As always, the recap portion of this review will contain plenty of spoilers. It will also provide what we hope is a helpful analysis to guide you through the series’ more vague/obscure clues. Along the way, we’ll streamline parts of the narrative’s fractured timeline for the sake of clarity.
Lights Guide You Home
The episode opens with Kirby impatiently describing Harper’s appearance to a forensic sketch artist. Elsewhere, Harper wakes up chained to a hospital bed. His face where Kirby slashed him has been stitched up and the stab wound on his leg has been bandaged. Unfortunately for him, a new medical issue has arisen in the form of blurred vision accompanied by a high-pitched ringing inside his head.
Harper hears another patient in a nearby room and begs him to help, explaining that he “has to get home” and “can’t be away from the house for too long” or he’ll end up like Leo.
*Side Note: In case you forgot, Leo is the friend Harper visited at the assisted living home back in episode two. Despite looking relatively young, the man appeared to be suffering from severe cognitive decline. Leo also discussed memories from World War I that he and Harper appeared to share.

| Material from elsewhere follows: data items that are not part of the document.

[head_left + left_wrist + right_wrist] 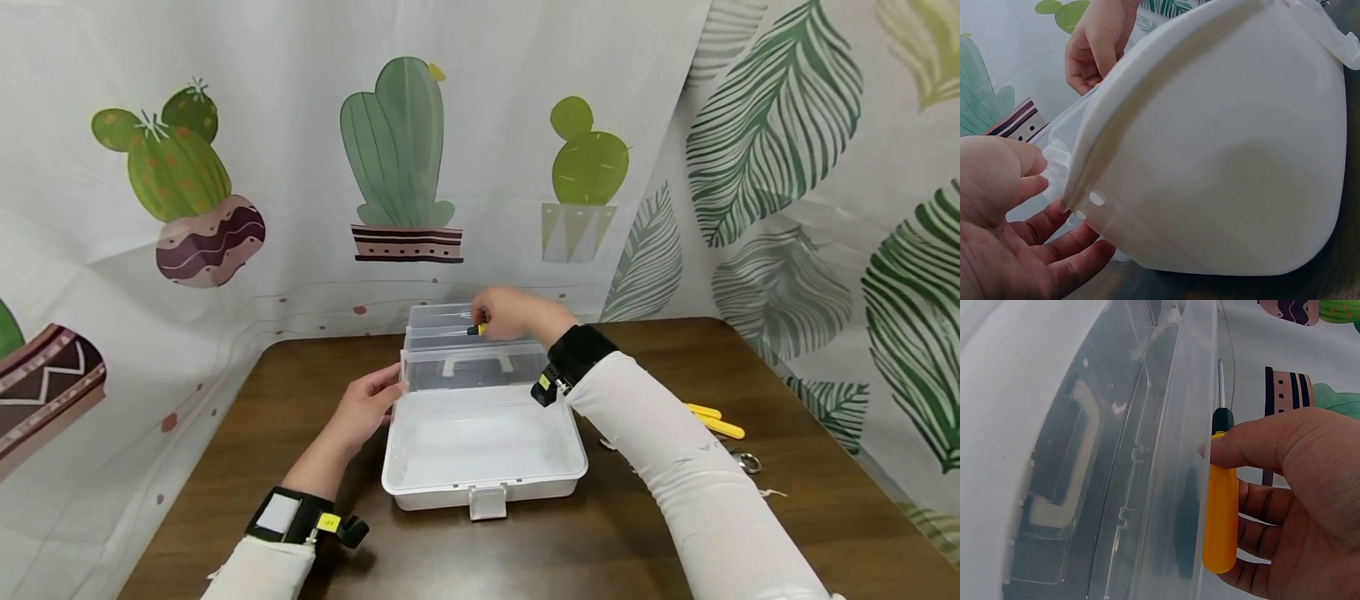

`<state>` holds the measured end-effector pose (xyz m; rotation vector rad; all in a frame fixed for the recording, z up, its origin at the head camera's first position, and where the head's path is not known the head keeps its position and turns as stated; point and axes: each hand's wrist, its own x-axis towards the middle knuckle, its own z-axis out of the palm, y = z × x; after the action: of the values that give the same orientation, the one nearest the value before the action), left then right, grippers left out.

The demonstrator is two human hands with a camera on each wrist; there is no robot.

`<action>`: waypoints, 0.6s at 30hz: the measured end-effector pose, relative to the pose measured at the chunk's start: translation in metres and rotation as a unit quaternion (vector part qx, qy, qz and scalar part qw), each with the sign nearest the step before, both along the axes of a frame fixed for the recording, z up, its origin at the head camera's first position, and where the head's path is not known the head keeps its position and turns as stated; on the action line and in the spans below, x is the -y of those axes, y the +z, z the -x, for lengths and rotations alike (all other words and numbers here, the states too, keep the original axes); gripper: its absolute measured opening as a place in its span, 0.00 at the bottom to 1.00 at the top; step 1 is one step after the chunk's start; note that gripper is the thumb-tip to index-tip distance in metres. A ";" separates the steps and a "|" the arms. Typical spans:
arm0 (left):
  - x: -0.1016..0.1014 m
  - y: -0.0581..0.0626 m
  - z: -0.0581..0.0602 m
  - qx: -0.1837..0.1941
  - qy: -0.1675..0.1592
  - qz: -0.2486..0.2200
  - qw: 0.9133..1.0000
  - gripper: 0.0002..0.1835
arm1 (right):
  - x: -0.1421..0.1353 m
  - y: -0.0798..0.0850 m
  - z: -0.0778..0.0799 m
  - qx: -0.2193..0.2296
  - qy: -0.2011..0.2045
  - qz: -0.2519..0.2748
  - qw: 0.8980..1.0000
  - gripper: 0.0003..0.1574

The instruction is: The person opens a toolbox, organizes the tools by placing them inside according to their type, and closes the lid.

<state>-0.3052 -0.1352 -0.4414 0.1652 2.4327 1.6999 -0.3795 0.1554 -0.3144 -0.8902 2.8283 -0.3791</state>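
Note:
A white plastic toolbox (480, 450) stands open on the table, its clear lid and trays folded out at the back. My left hand (372, 400) holds its back left corner, thumb on the rim; in the left wrist view the fingers curl at the toolbox edge beside the hinge. Over the rear clear tray (1172, 487), my right hand (1297, 481) pinches a screwdriver with a yellow handle (1221, 512), a dark collar and a thin metal shaft. A dark shape (1188, 525) shows blurred through the tray wall. Thin metal shafts lie along the tray in the head view.
Yellow-handled tools (723, 427) and a metal ring-shaped piece (747, 462) lie on the wooden table (322, 358) at the right, partly behind my right sleeve (675, 467). A white latch (488, 502) hangs at the toolbox front. Behind the table hangs a cactus-printed cloth (300, 167).

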 end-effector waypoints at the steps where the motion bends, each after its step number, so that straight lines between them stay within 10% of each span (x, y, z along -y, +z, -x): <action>1: 0.001 0.001 0.000 0.002 0.000 0.000 1.000 0.30 | 0.001 0.000 0.000 0.003 -0.002 -0.001 1.000 0.19; 18: 0.002 0.002 -0.002 0.002 0.000 0.010 1.000 0.31 | 0.003 -0.005 0.001 0.014 -0.012 -0.006 1.000 0.20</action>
<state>-0.3029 -0.1369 -0.4394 0.1604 2.4454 1.6735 -0.3800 0.1525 -0.3196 -0.8440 2.8156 -0.3740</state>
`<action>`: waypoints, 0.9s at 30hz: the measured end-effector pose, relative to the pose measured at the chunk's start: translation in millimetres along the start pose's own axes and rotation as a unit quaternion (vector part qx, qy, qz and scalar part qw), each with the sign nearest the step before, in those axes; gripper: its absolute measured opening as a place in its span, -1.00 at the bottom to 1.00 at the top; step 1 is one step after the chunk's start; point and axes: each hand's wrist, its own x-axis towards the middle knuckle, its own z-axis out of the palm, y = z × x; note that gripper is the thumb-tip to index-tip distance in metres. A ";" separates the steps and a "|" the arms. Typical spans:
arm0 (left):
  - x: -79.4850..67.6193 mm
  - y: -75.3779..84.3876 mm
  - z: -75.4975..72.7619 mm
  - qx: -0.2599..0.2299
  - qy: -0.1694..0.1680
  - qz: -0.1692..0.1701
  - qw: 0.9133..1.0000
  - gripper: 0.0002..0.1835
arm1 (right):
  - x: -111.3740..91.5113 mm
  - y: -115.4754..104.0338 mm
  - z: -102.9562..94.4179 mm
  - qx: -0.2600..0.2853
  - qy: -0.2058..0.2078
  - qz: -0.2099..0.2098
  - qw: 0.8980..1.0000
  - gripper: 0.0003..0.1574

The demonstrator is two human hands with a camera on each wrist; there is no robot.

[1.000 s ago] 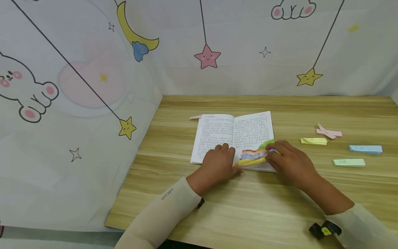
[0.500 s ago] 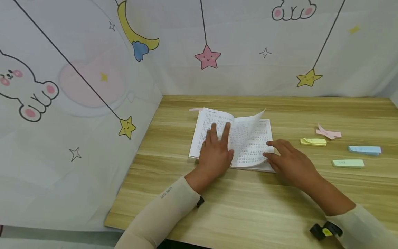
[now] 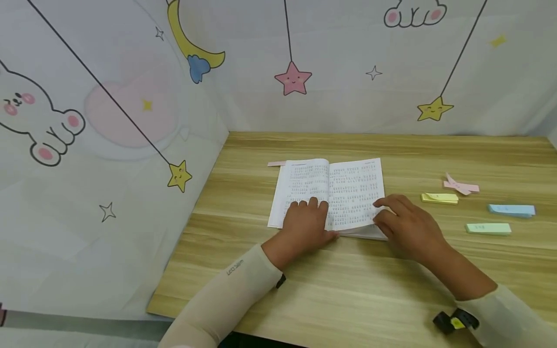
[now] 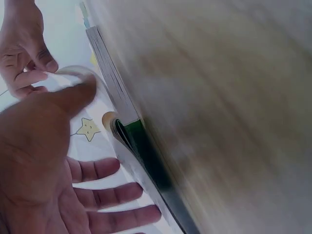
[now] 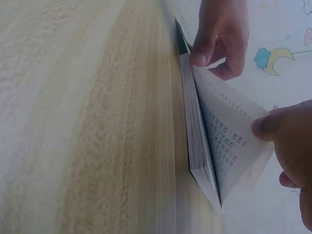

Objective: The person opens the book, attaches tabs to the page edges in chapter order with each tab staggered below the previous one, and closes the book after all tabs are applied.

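An open book (image 3: 304, 174) with printed text on both pages lies on the table, its thick stack of sheets seen edge-on in the right wrist view. My left hand (image 3: 304, 233) rests on the lower part of the left page by the spine, and its thumb lies over the bottom edge near the gutter. At the outer edge of the right side, my right hand (image 3: 409, 224) pinches a page (image 5: 229, 131) between thumb and fingers. That page stands raised off the sheets beneath it in the right wrist view. A pink paper tab (image 3: 276, 164) sticks out at the book's upper left.
To the right of the book lie pink paper strips (image 3: 461, 186), a yellow strip pad (image 3: 439, 198), a blue one (image 3: 511, 210) and a green one (image 3: 488, 228). A white cloth (image 3: 339, 106) with cartoon prints hangs behind the wooden table (image 3: 348, 285).
The page with a coloured picture on the right was turned over to the left, so text pages now show. My left hand lifted, spread over the left side, then settled back by the spine.
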 end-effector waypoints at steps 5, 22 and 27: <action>2.0 -0.1 0.5 0.016 0.002 -0.024 1.000 -0.50 | -0.3 -0.9 1.8 -0.001 0.050 0.009 0.999 -0.61; 7.0 -6.5 -2.8 0.058 0.055 0.087 0.993 -0.54 | -3.2 4.9 4.8 -0.018 -0.017 -0.024 0.999 -0.70; 4.0 -2.4 -0.5 0.028 0.028 0.103 0.994 -0.54 | -0.5 3.3 3.0 -0.002 0.010 -0.020 1.000 -0.62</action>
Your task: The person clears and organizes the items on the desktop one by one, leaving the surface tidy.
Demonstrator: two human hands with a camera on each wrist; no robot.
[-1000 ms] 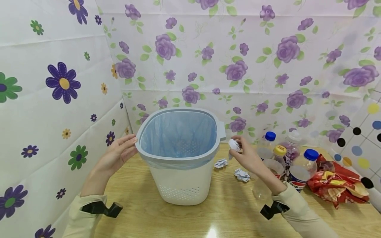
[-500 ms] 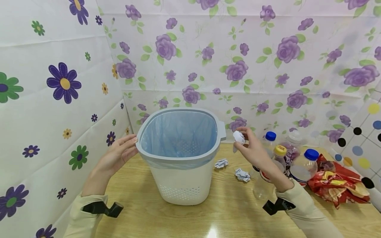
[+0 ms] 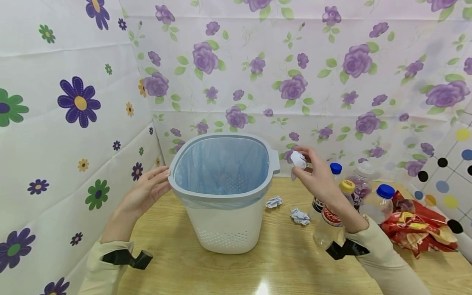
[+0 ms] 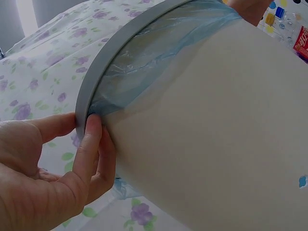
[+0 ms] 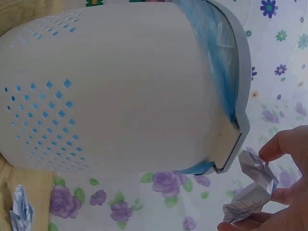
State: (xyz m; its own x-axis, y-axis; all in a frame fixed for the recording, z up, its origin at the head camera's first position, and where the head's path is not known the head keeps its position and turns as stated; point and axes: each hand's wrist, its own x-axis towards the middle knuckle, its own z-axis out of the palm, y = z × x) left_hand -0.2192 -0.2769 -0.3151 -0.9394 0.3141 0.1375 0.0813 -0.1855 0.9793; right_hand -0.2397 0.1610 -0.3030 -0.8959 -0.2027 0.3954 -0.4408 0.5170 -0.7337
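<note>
A white trash can (image 3: 225,229) with a grey rim and a blue plastic liner (image 3: 221,164) stands upright on the wooden table. My left hand (image 3: 145,192) pinches the rim at its left side; in the left wrist view the thumb and fingers (image 4: 89,149) meet across the grey rim (image 4: 89,91). To the right of the can and a little above its rim level, my right hand (image 3: 317,176) holds a crumpled paper ball (image 3: 298,159) between thumb and fingers. The right wrist view shows this crumpled paper (image 5: 255,187) close beside the rim's handle tab.
Two more crumpled papers lie right of the can: one crumpled paper (image 3: 274,202) near its base, another crumpled paper (image 3: 300,217) farther right. Several plastic bottles (image 3: 381,200) stand behind the right forearm, beside a red snack bag (image 3: 416,225). Flowered sheets (image 3: 236,82) hang close behind and left.
My right hand has lifted the crumpled paper and shifted slightly rightward, away from the table. The left hand and the can have stayed in place.
</note>
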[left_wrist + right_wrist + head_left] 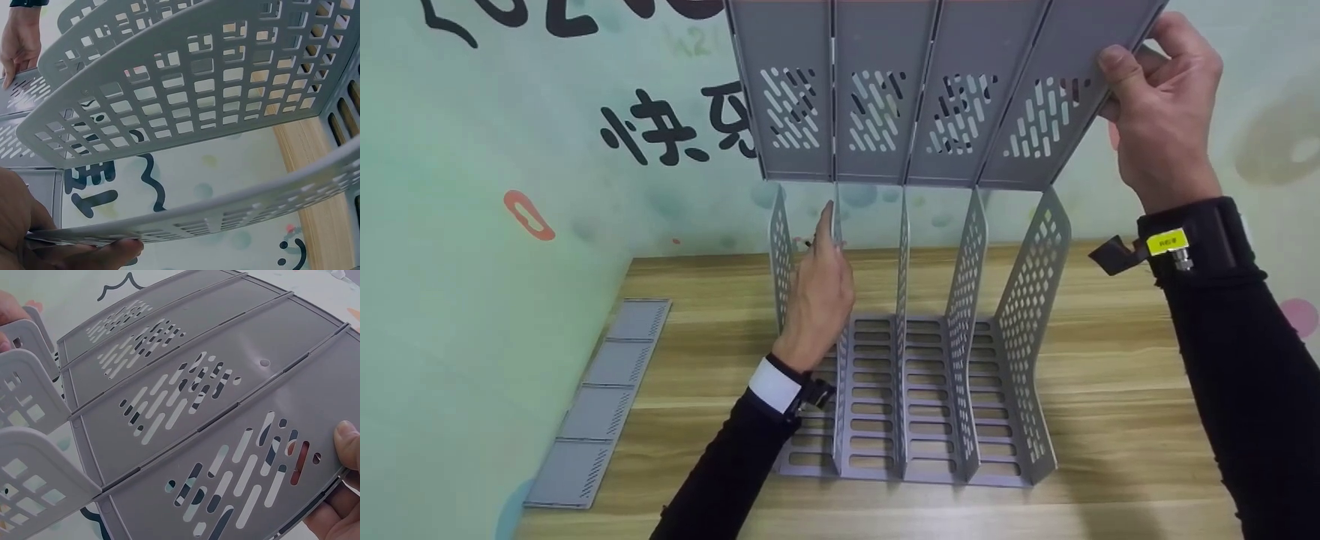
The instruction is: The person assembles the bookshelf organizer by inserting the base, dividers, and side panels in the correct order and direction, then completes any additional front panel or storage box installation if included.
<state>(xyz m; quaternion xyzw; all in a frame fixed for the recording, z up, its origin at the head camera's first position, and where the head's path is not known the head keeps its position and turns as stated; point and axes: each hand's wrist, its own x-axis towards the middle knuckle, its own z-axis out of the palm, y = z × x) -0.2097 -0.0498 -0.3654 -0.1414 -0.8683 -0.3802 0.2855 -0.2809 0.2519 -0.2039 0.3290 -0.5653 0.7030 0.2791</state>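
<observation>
A grey plastic file rack stands on the table, its slotted base (873, 474) carrying several upright perforated dividers (1027, 300). My left hand (819, 296) pinches the upper part of a divider (202, 222) near the rack's left side, with fingers on both faces of it. A wide grey back panel (877, 45) with slanted cut-outs is held up behind the dividers. My right hand (1170, 105) grips its right edge, thumb on the front face and fingers behind. The panel's lower edge meets or nearly meets the divider tops (34, 444); contact is hard to tell.
On the table's left lies a long narrow grey panel (611, 386) with ribbed sections. The wood-grain table (705, 450) meets a pale printed wall (547, 315) at the back and left.
</observation>
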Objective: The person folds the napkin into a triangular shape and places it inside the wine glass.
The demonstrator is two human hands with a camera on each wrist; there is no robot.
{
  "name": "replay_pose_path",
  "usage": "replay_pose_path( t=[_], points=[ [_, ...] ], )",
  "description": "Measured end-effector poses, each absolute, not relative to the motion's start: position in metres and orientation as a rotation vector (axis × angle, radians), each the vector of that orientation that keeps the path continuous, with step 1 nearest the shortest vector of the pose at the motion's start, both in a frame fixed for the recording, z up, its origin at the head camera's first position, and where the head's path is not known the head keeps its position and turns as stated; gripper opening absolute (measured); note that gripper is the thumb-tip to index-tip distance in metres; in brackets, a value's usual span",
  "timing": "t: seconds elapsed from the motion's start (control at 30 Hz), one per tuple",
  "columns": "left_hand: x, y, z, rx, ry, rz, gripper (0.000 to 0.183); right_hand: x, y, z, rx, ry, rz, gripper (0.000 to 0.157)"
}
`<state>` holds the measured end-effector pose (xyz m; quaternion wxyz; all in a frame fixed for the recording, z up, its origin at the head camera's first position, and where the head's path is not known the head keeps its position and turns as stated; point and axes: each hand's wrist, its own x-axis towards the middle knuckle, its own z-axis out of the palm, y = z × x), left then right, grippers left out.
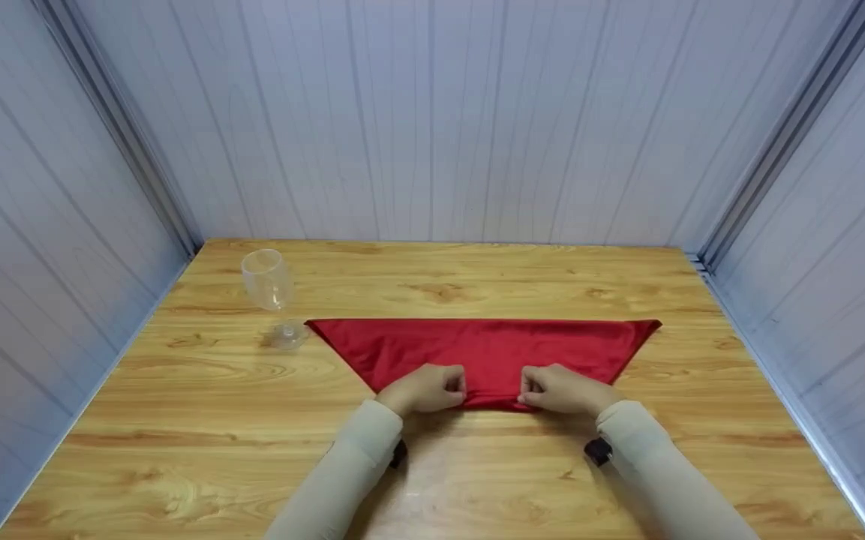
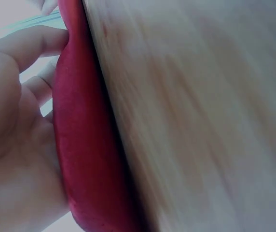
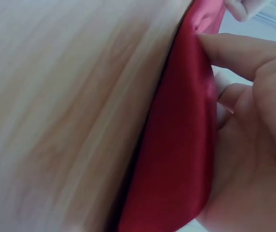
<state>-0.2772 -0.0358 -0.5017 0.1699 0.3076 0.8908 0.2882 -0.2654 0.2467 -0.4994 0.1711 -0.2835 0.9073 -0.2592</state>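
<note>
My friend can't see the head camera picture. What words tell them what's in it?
A person's left hand and right hand grip the near edge of a shiny red cloth on a wood-grain table. A clear wine glass stands left of the cloth, with a pale panelled wall beyond.

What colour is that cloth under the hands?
The cloth is red, best seen in the head view.
</note>
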Motion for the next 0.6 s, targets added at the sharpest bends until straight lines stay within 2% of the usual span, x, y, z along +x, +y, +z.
replay_pose_path(
  t=[0.13, 0.37, 0.6],
  points=[
    [-0.278, -0.036, -0.502, 0.897, 2.536, 0.782, 0.005, -0.265, 0.250, -0.502, -0.798, 2.585, -0.719, 0.015],
    [-0.279, -0.038, -0.503, 0.906, 2.535, 0.757, 0.008, -0.261, 0.257, -0.500, -0.826, 2.527, -0.760, 0.007],
    [-0.278, -0.036, -0.503, 0.883, 2.564, 0.769, 0.007, -0.255, 0.256, -0.500, -1.016, 2.698, -0.704, 0.011]
  ],
)
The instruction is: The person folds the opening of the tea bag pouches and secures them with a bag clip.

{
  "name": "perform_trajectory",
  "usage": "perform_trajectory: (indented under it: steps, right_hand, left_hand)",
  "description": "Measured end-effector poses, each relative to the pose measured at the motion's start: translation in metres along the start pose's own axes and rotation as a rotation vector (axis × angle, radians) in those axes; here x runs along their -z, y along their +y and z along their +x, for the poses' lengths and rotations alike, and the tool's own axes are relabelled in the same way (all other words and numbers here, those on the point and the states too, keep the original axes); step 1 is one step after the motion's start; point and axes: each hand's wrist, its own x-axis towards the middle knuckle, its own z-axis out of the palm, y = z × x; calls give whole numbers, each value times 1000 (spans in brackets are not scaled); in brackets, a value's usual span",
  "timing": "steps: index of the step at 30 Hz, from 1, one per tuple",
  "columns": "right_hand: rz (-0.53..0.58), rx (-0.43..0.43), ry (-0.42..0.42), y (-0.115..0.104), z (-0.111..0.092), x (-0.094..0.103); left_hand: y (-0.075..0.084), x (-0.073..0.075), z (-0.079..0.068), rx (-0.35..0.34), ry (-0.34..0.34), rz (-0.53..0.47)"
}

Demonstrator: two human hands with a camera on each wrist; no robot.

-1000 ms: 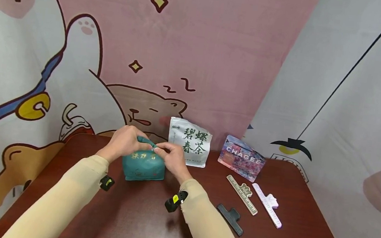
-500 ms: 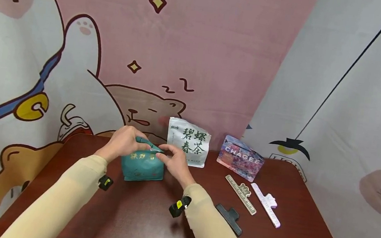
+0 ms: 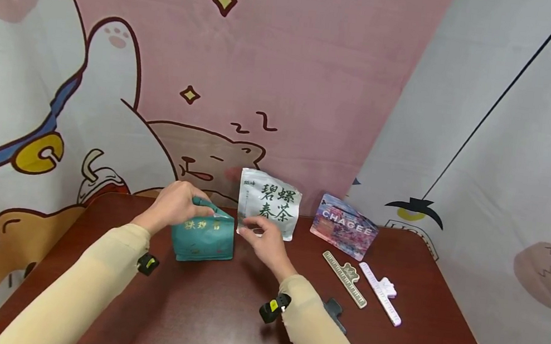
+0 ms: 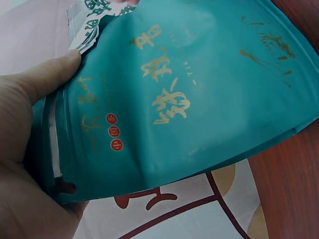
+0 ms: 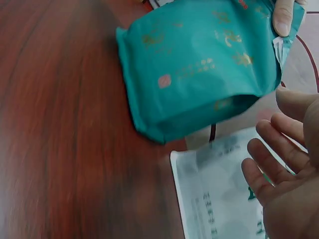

Harper gets the man to undo his restraints by threatening to kill him if/when the nurses do it later. After putting on his clothes, he leaves and stumbles toward the house we saw him living in back in episode two. On the way there, his blurred vision is invaded by spots of light.
After struggling through the front door, the ringing, diminished vision, and severe pain all disappear.
Meanwhile, Dan nervously paces in front of Detective Lynsky and asks when he can see Kirby. His worry/frustration is exacerbated by Lynsky’s disbelief that the man who attacked her last night is the same one from 1986 (and seven other women over the last two decades).
As the two men argue, Dan notices the composite sketch the police made from Kirby’s description of her attacker. Despite the drawing not looking A THING like Harper, Dan immediately recognizes him as the man he spoke with outside Julia Madrigal’s house. He admits to not being sober at the time, but is still 100% it was him.
Lynsky responds by asking if Dan brought Kirby to Julia’s home that day. When he admits he did, the detective notes that this was likely where the man first saw her, thus putting some of the blame for Kirby’s attack on Dan.
*Side Note: As frustrating as Lynsky’s line of thinking is for the audience, it absolutely makes sense from a rational perspective — especially one that’s free of the supernatural elements we’re privy to.
Dan is there to meet Kirby as she leaves the police station. He tries to ask about her well-being, but her sole focus is on getting back to the Bee Happy Bar and continuing their investigation.
On her way out the door, she steals a copy of the composition sketch of Harper, which includes a recreation of the tattoo she saw on his chest. Dan tries to get Kirby to check in with Marcus and her mother (Rachel), but she says they can meet them later and has Dan take her back to the bar.
The pair arrive and find that the Bee Happy Bar is locked. As Kirby begins looking for a way in, Dan tries to convince her that the police are already canvassing the area for witnesses. He also explains Lynsky’s theory that her attack was due to Harper (whose name they don’t know yet) seeing her at Julia Madrigal’s house. Dan not only agrees with the detective, but feels responsible for what happened.
Kirby responds that Harper has been watching her for years — even visiting her once when she was a little girl. She also reveals that he looked exactly the same back then as he does now. When Dan tries to rationalize what she saw, Kirby decides to go all-in on explaining the weird stuff that’s been happing to her since the attack six years ago — specifically how her reality has been constantly shifting.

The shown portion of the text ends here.